At pp.35 and 36 His Honour said:-

"In applying these general principles in the partnership context, there are, inter alia, three questions which may arise: (1) whether the plaintiff's loss is to be calculated by reference to what he would have derived from the partnership business; (2) (if it is) how that loss is to be calculated; and (3) (if the loss is not to be measured merely by the entitlement to the partnership profits) how the plaintiff's lost capacity is to be measured.

In determining what losses resulted from his incapacity, the court will look to two things: what, uninjured, he would have done with his capacity and what accordingly he would have derived from it; and what, in his injured condition, he can and will do with it. In practice, it is the difference between these two which will be the measure of this aspect of his compensation. (As I have said, I have put aside for this purpose compensation he is to receive for the loss of his capacity as such.)

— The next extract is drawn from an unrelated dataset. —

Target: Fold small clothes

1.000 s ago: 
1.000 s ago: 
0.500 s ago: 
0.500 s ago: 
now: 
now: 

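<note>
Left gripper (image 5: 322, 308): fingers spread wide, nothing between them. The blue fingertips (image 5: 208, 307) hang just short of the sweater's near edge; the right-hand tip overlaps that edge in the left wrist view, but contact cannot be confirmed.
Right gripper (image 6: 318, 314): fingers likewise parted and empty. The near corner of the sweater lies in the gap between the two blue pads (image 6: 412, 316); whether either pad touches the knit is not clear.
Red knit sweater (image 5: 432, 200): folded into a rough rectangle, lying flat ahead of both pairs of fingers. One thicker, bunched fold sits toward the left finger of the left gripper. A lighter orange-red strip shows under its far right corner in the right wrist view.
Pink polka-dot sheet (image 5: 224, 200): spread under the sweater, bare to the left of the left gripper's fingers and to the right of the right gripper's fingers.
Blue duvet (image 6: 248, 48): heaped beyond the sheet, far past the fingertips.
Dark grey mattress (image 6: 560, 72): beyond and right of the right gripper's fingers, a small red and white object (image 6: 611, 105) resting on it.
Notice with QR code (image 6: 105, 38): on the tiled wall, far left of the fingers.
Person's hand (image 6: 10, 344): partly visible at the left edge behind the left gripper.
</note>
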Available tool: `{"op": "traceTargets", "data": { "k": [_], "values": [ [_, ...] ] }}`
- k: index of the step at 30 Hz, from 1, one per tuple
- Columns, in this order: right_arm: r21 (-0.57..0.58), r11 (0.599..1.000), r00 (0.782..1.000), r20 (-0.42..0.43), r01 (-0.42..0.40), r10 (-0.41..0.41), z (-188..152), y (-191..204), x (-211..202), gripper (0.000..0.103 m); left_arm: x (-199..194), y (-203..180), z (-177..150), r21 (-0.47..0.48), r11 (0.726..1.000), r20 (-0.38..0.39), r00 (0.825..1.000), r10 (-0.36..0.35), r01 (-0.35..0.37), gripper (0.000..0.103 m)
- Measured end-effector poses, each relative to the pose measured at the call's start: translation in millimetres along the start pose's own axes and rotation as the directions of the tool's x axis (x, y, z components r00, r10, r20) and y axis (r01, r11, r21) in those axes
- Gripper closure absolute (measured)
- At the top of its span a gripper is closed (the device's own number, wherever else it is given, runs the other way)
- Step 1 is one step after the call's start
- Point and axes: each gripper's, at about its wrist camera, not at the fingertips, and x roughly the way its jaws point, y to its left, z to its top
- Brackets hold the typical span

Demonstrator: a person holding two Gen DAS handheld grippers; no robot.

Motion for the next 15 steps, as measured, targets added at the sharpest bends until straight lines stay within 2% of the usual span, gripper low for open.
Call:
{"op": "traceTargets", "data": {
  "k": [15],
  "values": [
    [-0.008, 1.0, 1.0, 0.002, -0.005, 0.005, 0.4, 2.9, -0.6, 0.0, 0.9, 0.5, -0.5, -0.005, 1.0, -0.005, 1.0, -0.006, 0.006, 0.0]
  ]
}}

In determining what, uninjured, he would have done, the court may conclude that he would have committed his capacity (or the relevant part of it) completely to the partnership activities. It may so conclude because, for example, he was legally committed to do so during the whole of the relevant period or because there are other reasons, such as family ties, personal preferences or the like, which would lead to his doing so.

In such a case, what he would have derived from his capacity is what he would have derived from the partnership. For this purpose, it is prima facie irrelevant that, had he employed his capacity otherwise, he would have derived something in excess of what he would have derived from the partnership. The plaintiff is entitled to recover no more than the loss he has suffered and, if because he would have committed himself to the partnership or because he would have remained idle, he would have derived less than might have been derived from a different employment of that capacity, prima facie such will be the limit upon the loss which he has suffered.

But what the plaintiff would have done with his capacity may not be so clear. The court may, for example, conclude that it is probable that the plaintiff would have devoted his capacity to the partnership but that there is a real possibility that he would have used his capacity in a different way. As the court is, in a sense, compensating the plaintiff for the loss of the opportunity to derive reward from the use of his capacity, it might therefore take into account the possibility that he would have derived the reward appropriate to the use of it in that different way. In such a case, the court, in assessing the compensation, will not be confined to what the plaintiff would have derived from the partnership."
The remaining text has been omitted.